Data Visualization is especially well suited to customer-facing applications such as retail, food services, trade show or promotional exhibits, hospitality and sporting events, education and in corporate communications, where there is dwell time and value in viewer engagement.

"The growing infatuation around the creation and visualization of data within our always-on world has given technologists, designers and artists an evergreen input to deliver something unique, beautiful and relevant to the audience," said Wade Forst, senior director of emerging experiences at Razorfish. "The art of data is a necessity to both illustrate trends and to ground the abstract into a tangible and engaging medium. Since 90percent of the world's data has been created over the last two years, we are just beginning to understand how to express this new language and medium."

But it's not just data from the rapidly growing wellspring of information people are calling the Internet of Things that can be used to create new and novel experiences via digital signage.

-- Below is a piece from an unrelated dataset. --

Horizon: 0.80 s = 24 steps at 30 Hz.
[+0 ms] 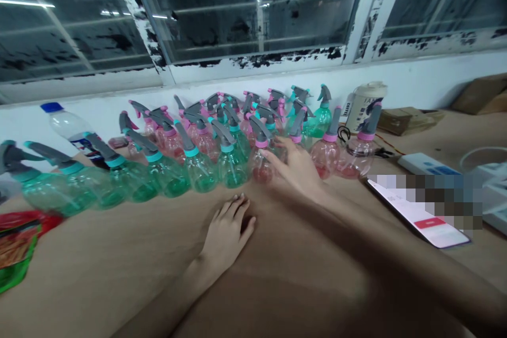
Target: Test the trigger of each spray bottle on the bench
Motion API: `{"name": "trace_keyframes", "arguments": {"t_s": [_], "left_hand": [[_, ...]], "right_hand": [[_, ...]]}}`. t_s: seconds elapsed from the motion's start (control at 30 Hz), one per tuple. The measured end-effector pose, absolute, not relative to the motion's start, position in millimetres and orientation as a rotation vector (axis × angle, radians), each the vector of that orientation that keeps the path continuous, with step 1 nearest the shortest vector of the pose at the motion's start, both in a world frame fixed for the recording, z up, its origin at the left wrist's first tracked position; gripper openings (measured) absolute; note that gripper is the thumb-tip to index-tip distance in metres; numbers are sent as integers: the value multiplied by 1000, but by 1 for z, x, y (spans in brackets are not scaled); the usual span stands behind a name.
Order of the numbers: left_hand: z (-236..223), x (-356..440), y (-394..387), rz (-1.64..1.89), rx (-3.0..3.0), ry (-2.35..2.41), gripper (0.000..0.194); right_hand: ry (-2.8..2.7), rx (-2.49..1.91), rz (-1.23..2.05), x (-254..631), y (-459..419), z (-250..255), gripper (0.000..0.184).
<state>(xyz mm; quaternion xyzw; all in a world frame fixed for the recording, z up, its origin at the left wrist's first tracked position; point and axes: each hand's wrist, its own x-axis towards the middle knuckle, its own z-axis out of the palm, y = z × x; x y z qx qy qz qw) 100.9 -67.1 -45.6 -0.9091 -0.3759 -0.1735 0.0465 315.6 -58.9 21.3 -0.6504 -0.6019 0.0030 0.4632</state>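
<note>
My right hand [301,170] reaches into the front row of spray bottles, its thumb at the neck of a clear pink spray bottle [261,170] with a grey trigger head. Its thumb and forefinger are apart; I cannot tell how firmly they touch the bottle. Partly hidden behind this hand stands another pink-collared spray bottle [297,129]. My left hand [227,229] lies palm down on the table, fingers stretched out and holding nothing. Beyond it is a green spray bottle [233,169], in line with several more green ones to the left.
More pink and green spray bottles crowd behind the front row, by the wall. On the table [119,269] are a blue-capped drink bottle [65,121], a red-green packet [19,245], a phone [412,216], a white power strip [430,163], a printed cup [362,105] and a cardboard box [404,119].
</note>
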Motion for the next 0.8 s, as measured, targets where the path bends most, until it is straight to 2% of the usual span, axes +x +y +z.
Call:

"The inclusion of user-generated content has made the Internet richer and has made social media one of the most widely used forms of communications globally," said Marcos Terenzio, director of digital creative experience at Shikatani Lacroix Design. "As the lines continue to fade that separate digital experiences online and at location, we have also seen a significant increase in user-generated at-location content … Entertainment, music and art all make up content that has the power to affect emotional connection. Digital communication has allowed traditional content like art to be delivered to more canvases quickly and more widely."

And the fact that the information is being presented in a novel way can make it stand out even more in a world where on-screen content delivery is becoming more commonplace.

"People are accustomed to being presented with information and data and often have expectations about how it is delivered," said Matt Arnold, lead engineer for Second Story, part of SapientNitro. "Displays which employ an unusual or even artistic approach to displaying information can have an emotional effect on viewers, resulting in a more impactful and lasting experience."

In some creative use-cases, Arnold said, information can be delivered to viewers in an ambient way that "envelops" them without their explicit awareness.

"If you want to engage an audience through displays, you first must recognize that the display canvass is only a small part of a wider context of information that they are witnessing. When they are idle, the displays which blend into the environment and provide an ambient layer of story and information have more impact than those that are 'always on,'" he said. "When content reacts to the presence of viewers or adjusts with the context of their surroundings, it becomes more relevant to viewers. Displays that show the same messaging regardless of their environment can become background 'noise' and ignored by your audience."

The human brain, which makes up only 3 percent of body weight but eats up to 20 percent of body energy, is hardwired to conserve energy wherever possible, said Ed King, vice president of strategy at MaxMedia, and that means it usually takes the path of least resistance.

"When confronted with words, numbers or icons/graphics, the brain always looks for the 'quick answer.' By creatively visualizing data, wayfinding and other digital signage, retailers stand a better chance of communicating their message more efficiently and effectively to customers," he said.

And while digital signage displays are becoming more commonplace in the retail environment, King said, if they're just being used to show the retailer's latest TV commercial or to overtly sell to customers while they're held hostage in the queue, "retailers are missing a huge opportunity to communicate something meaningful."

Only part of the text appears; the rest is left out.